Com a qualificação em marcha, eram visíveis as dificuldades e “armadilhas” colocadas ao longo deste exigente percurso que ia fazendo “vítimas atrás de vítimas”, sendo que poucos eram os conjuntos a passarem incólumes tamanha era a complexidade do traçado nipónico. Bem se podia dizer que mais que impressionar era vital assegurar!

Só para que se tenha ideia: eram somente cerca de uma dezena os conjuntos a concluírem a sua primeira atuação, que esperavam não fosse a última, sem penalizações.

Luciana entrava para a pista, cerca das 12h de Portugal continental, com legítimas ambições a tentar melhorar o desempenho conseguido cinco anos antes, e o conjunto patrício não fez a coisa por menos! Com uma solidez, uma rapidez e serenidade maravilhosas conseguiram sem qualquer mácula, apresentando uma prestação irrepreensível, carimbar presença na finalíssima do dia seguinte, tendo sido um de entre 12 conjuntos a concluírem sem qualquer falta. Era agora fundamental começar a redirecionar atenções para o dia seguinte, com as medalhas a serem um objetivo bem palpável, mas para o qual ainda havia muito que galopar!
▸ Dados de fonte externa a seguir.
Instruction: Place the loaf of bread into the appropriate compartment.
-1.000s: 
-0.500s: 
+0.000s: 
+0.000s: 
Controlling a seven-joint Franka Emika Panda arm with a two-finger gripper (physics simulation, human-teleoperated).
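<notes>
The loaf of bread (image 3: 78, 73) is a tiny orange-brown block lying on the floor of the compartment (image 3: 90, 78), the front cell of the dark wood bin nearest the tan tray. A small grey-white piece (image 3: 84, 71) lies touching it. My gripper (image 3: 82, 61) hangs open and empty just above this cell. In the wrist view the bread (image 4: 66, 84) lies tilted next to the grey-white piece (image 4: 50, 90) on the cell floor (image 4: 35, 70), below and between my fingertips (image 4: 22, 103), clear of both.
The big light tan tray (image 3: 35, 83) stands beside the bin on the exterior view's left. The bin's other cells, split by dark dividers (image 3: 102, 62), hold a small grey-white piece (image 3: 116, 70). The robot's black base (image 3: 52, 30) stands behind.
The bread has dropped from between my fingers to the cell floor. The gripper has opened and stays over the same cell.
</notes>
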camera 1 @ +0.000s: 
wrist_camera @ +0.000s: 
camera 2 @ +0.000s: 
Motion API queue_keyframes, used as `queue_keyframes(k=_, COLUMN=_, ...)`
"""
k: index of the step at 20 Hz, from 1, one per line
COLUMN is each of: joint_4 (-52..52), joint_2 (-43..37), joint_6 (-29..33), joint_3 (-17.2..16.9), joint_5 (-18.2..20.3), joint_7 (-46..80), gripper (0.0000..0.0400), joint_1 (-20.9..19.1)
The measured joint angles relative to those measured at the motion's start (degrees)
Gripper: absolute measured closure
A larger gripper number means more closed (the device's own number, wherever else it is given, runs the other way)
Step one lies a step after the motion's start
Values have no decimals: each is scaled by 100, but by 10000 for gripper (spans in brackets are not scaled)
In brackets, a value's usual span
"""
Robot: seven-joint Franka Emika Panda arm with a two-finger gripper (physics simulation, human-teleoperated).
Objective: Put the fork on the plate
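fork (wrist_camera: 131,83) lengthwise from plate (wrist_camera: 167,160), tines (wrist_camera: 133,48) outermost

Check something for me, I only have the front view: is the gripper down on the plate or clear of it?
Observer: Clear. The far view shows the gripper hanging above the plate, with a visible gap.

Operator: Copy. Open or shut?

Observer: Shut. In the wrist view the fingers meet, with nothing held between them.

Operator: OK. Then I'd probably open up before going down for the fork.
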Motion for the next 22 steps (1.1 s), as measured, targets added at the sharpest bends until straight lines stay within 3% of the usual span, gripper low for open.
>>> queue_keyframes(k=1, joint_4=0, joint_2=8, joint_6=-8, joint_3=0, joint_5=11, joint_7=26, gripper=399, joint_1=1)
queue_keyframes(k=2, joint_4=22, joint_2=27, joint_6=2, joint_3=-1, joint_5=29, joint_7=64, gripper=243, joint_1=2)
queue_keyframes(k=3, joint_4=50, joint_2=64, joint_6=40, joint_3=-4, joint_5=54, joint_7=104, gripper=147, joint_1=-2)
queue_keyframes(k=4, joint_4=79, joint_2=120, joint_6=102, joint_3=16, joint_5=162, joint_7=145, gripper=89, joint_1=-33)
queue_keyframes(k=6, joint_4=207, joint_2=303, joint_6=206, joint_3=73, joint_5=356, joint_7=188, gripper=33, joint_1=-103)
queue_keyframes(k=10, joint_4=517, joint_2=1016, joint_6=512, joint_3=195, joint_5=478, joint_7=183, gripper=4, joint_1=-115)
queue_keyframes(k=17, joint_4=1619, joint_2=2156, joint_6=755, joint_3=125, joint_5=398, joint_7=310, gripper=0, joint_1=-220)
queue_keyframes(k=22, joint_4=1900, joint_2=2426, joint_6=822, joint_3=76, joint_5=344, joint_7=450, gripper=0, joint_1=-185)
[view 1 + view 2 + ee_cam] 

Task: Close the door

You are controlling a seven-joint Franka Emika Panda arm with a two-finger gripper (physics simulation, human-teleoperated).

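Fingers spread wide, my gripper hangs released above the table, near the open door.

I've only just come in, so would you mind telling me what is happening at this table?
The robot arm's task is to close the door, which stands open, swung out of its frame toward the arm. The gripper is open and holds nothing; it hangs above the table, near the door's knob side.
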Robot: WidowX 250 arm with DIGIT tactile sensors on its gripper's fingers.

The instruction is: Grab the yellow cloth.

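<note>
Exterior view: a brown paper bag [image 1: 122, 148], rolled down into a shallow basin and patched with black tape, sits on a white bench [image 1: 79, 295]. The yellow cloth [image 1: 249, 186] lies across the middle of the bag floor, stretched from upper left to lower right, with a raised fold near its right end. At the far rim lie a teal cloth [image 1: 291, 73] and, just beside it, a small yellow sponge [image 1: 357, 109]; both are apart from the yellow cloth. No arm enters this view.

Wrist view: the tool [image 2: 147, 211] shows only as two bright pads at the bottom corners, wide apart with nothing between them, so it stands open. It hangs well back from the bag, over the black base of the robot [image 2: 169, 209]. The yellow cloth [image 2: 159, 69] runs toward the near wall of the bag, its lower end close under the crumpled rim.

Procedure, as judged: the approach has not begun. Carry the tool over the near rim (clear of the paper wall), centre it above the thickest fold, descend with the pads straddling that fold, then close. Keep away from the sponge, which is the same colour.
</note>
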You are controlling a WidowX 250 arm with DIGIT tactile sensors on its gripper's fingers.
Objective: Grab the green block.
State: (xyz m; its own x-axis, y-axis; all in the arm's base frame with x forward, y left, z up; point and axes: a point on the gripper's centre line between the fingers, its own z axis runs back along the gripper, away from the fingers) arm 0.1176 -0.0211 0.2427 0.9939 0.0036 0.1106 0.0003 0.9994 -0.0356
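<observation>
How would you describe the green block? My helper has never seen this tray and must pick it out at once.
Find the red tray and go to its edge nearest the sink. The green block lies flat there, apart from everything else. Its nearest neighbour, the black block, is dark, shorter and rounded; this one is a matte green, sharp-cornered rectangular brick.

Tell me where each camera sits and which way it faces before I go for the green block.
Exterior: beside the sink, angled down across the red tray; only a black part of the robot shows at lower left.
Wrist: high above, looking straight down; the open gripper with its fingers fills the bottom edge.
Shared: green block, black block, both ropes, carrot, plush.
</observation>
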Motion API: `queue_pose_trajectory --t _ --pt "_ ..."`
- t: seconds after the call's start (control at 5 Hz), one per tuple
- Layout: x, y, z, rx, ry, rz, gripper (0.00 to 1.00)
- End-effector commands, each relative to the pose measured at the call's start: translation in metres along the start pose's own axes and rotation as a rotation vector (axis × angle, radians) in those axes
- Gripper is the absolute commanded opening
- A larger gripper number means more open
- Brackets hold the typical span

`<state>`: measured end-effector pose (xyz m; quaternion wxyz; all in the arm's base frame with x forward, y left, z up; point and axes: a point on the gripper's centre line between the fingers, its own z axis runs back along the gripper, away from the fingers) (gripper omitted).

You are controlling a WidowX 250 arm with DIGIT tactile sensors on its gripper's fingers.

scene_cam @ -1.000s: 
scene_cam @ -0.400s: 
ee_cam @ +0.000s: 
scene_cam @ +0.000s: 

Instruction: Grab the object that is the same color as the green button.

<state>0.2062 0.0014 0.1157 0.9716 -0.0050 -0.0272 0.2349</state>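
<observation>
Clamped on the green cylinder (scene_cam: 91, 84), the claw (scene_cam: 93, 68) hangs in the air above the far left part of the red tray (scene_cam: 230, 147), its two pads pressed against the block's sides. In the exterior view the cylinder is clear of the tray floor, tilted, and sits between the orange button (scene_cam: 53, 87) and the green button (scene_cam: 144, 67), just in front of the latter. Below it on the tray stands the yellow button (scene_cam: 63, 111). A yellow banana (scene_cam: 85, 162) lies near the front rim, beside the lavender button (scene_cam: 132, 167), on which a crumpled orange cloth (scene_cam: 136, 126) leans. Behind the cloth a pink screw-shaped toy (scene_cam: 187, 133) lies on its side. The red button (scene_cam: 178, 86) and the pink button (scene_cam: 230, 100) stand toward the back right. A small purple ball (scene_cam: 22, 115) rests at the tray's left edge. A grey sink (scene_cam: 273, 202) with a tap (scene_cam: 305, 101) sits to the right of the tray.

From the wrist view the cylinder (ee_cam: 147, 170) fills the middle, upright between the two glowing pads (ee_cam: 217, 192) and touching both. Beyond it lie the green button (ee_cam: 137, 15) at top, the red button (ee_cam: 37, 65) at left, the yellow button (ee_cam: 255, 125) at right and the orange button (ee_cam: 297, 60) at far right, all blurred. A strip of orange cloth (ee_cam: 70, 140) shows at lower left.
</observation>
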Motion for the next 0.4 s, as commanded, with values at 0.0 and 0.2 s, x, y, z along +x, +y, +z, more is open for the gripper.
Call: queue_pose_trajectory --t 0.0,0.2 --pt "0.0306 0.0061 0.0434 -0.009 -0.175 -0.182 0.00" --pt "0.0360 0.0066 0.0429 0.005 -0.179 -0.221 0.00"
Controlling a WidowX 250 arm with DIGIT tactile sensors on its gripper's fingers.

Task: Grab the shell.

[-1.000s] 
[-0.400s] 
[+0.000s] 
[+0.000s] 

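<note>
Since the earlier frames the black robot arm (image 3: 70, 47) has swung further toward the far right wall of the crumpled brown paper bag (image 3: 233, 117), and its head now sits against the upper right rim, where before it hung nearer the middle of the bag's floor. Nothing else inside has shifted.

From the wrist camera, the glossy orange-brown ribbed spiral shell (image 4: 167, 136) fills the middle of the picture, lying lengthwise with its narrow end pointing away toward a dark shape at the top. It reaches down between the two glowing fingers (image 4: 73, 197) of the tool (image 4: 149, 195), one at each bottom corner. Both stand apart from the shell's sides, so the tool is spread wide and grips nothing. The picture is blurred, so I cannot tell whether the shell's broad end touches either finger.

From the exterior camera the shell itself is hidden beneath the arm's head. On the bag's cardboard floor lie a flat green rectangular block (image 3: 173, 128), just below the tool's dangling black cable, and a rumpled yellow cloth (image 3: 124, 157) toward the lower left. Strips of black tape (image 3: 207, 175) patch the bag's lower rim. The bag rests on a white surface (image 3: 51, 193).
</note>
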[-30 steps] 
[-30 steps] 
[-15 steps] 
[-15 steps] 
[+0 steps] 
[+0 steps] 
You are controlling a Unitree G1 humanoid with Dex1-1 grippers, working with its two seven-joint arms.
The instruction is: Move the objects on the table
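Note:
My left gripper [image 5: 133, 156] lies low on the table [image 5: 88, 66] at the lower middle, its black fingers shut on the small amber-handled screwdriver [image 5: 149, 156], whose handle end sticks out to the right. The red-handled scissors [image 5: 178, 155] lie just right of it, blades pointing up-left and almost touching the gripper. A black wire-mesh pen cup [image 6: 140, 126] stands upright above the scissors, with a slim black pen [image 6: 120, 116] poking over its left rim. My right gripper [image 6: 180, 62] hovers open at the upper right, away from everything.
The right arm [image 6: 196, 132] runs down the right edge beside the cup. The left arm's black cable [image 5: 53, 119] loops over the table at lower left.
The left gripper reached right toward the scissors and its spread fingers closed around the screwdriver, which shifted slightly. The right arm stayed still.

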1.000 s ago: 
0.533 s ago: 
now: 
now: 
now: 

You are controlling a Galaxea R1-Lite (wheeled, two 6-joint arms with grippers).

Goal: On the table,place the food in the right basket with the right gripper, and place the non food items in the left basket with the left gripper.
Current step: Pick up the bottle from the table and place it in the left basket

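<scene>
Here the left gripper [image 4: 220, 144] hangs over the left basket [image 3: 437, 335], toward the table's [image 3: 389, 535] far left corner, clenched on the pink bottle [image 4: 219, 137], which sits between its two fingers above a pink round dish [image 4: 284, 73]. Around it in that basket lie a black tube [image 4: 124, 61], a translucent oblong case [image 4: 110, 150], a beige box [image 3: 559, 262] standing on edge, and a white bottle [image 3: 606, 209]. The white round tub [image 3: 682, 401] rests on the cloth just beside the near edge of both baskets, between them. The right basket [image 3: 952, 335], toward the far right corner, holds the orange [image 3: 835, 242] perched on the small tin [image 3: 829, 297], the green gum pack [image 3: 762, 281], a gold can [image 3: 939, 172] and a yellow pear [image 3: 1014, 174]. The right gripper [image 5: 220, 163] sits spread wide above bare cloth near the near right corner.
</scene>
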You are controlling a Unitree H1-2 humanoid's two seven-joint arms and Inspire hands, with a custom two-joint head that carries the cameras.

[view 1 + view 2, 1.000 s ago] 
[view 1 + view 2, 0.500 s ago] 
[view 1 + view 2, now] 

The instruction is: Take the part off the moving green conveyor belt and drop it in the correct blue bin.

A corrida pelas medalhas iniciava-se, mas o filme esse parecia voltar a ser reescrito, uma vez que a exigência e a complexidade do percurso pareciam ser ainda superiores aos apresentados no dia anterior, visto que cumpridos os primeiros 12 percursos apenas três haviam sido “limpos”, estando desde já apurados para uma “barrage” (desempate) que decidiria a atribuição de medalhas.